Os dois tentam convencer a plateia de seu arrependimento e buscam segunda chance
Ambos também recorreram a falas enaltecedoras sobre as mulheres. O americano escreveu: "Eu respeito todas as mulheres". E o brasileiro falou que "o movimento é legítimo, a causa feminista é legítima". E, claro, os dois tentaram convencer a plateia de seus arrependimentos: "Eu fico mortificado [de ter causado dores]", disse Marcius. E "lamento o que aconteceu", afirmou Harvey.
Os dois prometem transformações. Em 2017, Weinstein registrou: "Acredite em mim, esse não é um processo da noite para o dia", ao falar sobre seu suposto engajamento em transformar sua masculinidade.
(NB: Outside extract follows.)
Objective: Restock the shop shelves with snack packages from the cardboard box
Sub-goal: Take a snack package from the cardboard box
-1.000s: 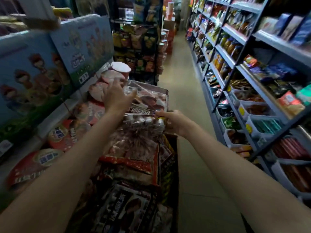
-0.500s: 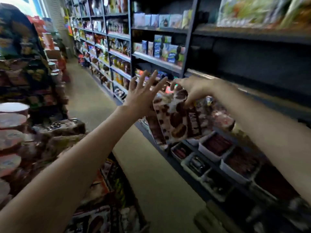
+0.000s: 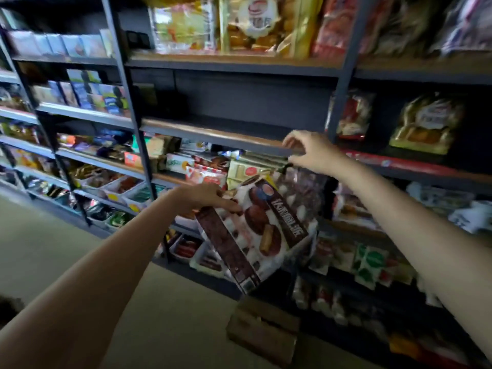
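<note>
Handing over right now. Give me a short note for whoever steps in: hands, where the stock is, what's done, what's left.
Left hand: holds the upper left edge of the snack pack, which is tilted in front of the shelves.
Right hand: pinches the pack's top corner, close to the edge of the bare shelf.
Done: one pack brought to the shelves.
Left: set it on a shelf, probably the bare one, then fetch more. The box is out of view.
</note>
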`<state>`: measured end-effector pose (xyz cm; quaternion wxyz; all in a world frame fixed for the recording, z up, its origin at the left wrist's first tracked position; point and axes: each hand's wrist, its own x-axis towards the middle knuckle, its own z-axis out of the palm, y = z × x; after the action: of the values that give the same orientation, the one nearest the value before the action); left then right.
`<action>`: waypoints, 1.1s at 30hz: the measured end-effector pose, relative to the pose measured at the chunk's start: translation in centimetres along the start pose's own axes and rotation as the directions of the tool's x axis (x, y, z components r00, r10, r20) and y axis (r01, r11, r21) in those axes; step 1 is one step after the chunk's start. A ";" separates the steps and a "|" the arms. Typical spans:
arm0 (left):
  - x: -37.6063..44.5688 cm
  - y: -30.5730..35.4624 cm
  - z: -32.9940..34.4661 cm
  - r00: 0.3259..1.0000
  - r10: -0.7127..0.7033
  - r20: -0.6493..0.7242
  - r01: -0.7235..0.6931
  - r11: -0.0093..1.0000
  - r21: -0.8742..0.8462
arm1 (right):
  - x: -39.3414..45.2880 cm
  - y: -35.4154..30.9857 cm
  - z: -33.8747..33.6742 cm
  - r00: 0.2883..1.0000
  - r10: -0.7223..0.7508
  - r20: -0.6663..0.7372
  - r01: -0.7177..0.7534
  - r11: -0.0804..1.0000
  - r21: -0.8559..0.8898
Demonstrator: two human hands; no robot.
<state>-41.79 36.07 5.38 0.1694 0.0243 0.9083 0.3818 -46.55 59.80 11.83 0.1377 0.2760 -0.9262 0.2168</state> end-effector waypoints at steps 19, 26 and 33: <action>17.7 34.5 23.5 0.752 0.580 -0.314 -0.615 0.789 -0.016 | -20.5 31.8 -19.5 0.654 0.757 0.012 -0.429 0.357 0.830; 25.2 45.0 30.5 0.498 0.722 -0.481 -0.726 0.650 0.223 | -22.6 40.3 -25.8 0.578 0.756 -0.308 -0.206 0.501 0.841; 34.2 53.6 36.0 0.559 0.771 -0.304 -0.785 0.611 0.105 | -21.5 50.4 -29.6 0.455 0.785 -0.420 -0.202 0.550 0.810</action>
<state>-66.83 104.55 9.66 -0.1649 0.3564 0.8104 0.4348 -53.92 121.64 13.05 0.3244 -0.1210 -0.6741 0.6525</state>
Ao relatar fatos a respeito de mulheres com os quais ele supostamente está tendo contato, Marcius disse ao UOL que "é um aprendizado diário" e confirmou nessa entrevista que escreveu o tuíte "combato o machismo que existe em mim".
Como não poderia deixar de ser, os dois aguardam a famosa "segunda chance". Harvey afirmou que "quero uma segunda chance na comunidade, mas sei que tenho trabalho a fazer para conquistá-la". E Marcius pediu "que eu tenha uma segunda chance na minha vida, de provar que eu cresci, aprendi".
Empenho na desconstrução parece mais estratégia de defesa
Marcius, spoiler: você já tem 48 anos, o mundo sabe que você está crescido desde os 18. E, aqui, me permito concordar contigo quando diz que o ser humano é complexo, erra e pode melhorar. Porém, Marcius, você teve todos os seus 48 anos para aprender a tratar mulheres como pessoas e, aparentemente, apenas depois que foi acusado, isso aparece, no discurso público, como uma preocupação.
Falta verossimilhança nesse súbito e repentino empenho desconstrutivo, pois parece mais uma estratégia de defesa, de preservação de reputação e descredibilização de vítimas e testemunhas do que um empenho genuíno que pode —e deve— ser feito independentemente de a casa cair.
Harvey foi condenado, em 2020, a 23 anos de prisão depois de um processo judicial. Marcius, por sua vez, pede que tudo seja judicializado. Só o tempo e o futuro nos dirão se as coincidências —ou padrões— entre ambos serão mantidos.